Exercise description: Your task is to restate word for word the lines in the material below, from the one with "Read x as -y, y" up to and including the one with "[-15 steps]". Do not carry over the pictures.

-------- Information provided --------

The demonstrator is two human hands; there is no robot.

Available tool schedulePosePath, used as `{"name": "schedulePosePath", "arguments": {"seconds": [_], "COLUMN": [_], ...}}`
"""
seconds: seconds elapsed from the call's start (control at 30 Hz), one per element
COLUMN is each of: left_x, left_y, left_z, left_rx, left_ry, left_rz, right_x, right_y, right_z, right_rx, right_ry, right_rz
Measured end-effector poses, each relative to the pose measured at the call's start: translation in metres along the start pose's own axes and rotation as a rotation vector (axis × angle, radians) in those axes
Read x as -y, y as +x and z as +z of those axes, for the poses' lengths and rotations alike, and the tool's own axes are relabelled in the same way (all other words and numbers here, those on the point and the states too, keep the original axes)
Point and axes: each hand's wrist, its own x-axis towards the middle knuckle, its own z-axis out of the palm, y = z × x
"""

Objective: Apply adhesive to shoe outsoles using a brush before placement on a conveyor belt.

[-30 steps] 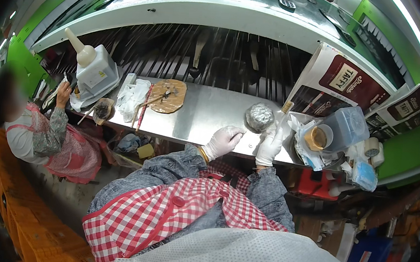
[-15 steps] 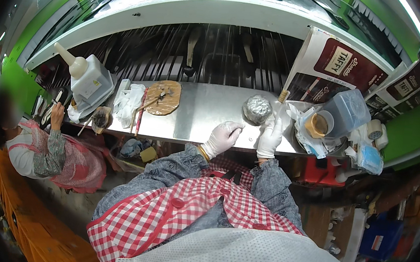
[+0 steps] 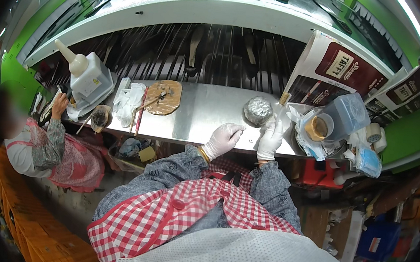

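White gloves cover both my hands above the metal bench top (image 3: 203, 115). My left hand (image 3: 223, 139) is closed, fingers curled in near the front edge; anything inside it is hidden. To its right, my right hand (image 3: 271, 139) points away from me, fingers closed around what looks like a small brush (image 3: 284, 99), whose tan end sticks out beyond the fingertips. A foil-wrapped round object (image 3: 258, 111) rests on the bench just left of my right fingers. Right of that hand stands a cup with brown contents (image 3: 316, 127), among crumpled wrapping.
Beyond the bench runs a rack of dark rollers (image 3: 217, 56) below a green conveyor. At left are a white squeeze bottle (image 3: 91, 79), a brown round pad (image 3: 164, 98) and sticks. A clear plastic container (image 3: 347, 114) stands right. A co-worker (image 3: 51, 151) stands at far left.
The co-worker's head and raised hand have shifted slightly. My hands keep nearly the same place and pose, and the foil-wrapped object stays put.
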Motion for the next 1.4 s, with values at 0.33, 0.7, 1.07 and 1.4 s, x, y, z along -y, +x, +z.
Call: {"name": "schedulePosePath", "arguments": {"seconds": [0.33, 0.7, 1.07, 1.4], "left_x": [-0.002, -0.003, -0.002, -0.004], "left_y": [0.0, 0.0, 0.0, 0.0], "left_z": [-0.001, 0.001, 0.001, 0.002], "left_rx": [0.002, -0.001, -0.01, -0.018], "left_ry": [0.0, -0.018, 0.01, 0.021], "left_rz": [0.011, 0.012, 0.033, 0.044], "right_x": [-0.002, -0.008, -0.014, -0.011], "right_y": [0.0, 0.001, 0.002, 0.002], "right_z": [0.002, 0.001, 0.003, 0.001], "right_rx": [-0.002, -0.006, -0.029, -0.033], "right_ry": [0.073, 0.056, 0.053, -0.035], "right_rz": [0.056, 0.042, 0.029, -0.039]}}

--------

Answer space:
Read x as -y, y as +x and z as +z of those axes, for the poses' lengths and rotations alike, and the tool's own axes are relabelled in the same way (all other words and numbers here, those on the point and the states too, keep the original axes)
Point and axes: each hand's wrist, its own x-axis towards the middle knuckle, its own z-axis out of the palm, y = z × x
"""

Objective: Apply adhesive to shoe outsoles using a brush before placement on a conveyor belt.

[-30 steps] 
[-15 steps] 

What appears above is the full answer.